Aim of the task - Look through the data below for the line with "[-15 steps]" and the line with "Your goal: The", then output those two and all lines in between, exactly as written.

Recorded information -
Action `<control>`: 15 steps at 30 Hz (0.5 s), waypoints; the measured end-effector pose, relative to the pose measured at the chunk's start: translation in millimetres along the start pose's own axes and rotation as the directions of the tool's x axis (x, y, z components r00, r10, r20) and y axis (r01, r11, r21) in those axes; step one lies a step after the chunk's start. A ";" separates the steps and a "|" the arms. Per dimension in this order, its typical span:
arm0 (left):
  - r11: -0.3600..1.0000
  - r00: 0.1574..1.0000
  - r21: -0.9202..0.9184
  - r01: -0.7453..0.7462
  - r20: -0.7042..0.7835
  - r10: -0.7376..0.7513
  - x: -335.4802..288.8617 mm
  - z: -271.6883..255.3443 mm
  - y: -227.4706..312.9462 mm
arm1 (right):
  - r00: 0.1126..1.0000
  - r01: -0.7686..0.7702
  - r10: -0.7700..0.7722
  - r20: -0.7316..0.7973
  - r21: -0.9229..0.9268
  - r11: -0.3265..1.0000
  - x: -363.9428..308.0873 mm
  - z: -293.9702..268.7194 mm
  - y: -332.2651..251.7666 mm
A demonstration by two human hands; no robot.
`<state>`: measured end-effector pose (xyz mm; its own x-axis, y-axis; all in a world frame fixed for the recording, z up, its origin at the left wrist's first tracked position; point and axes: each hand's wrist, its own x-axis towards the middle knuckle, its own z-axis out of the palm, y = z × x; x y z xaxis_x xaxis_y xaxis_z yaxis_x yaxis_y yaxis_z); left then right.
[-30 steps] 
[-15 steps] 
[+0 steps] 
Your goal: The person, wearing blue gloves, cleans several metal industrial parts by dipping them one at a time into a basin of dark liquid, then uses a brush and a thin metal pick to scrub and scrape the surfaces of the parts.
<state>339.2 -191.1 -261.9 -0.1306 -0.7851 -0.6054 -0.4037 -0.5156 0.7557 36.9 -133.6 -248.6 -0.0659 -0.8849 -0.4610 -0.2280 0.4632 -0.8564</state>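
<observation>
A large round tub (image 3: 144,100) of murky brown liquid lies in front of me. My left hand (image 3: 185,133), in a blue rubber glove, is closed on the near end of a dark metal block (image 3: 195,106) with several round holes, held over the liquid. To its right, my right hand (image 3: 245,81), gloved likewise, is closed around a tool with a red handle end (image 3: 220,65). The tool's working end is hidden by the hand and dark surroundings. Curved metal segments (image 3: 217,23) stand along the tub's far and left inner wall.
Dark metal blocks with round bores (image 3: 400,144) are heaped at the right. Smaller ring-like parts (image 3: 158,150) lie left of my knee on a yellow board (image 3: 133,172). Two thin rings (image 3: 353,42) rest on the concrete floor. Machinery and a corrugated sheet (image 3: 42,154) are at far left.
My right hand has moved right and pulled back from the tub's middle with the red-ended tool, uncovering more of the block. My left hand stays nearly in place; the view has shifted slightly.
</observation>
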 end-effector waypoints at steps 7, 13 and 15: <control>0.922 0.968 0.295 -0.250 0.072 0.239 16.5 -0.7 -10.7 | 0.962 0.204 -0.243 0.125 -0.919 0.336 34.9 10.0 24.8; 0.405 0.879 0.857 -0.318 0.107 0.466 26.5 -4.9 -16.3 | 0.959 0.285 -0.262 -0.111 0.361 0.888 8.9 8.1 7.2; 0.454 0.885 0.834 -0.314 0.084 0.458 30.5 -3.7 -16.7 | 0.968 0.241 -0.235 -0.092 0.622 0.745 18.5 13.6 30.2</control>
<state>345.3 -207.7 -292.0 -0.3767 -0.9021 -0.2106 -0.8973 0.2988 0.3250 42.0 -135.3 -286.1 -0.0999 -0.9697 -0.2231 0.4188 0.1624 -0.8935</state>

Response -
[-15 steps] 
[+0 steps] 
Your goal: The person, wearing blue gloves, cleans several metal industrial parts by dipping them one at a time into a basin of dark liquid, then uses a brush and a thin metal pick to scrub and scrape the surfaces of the parts.

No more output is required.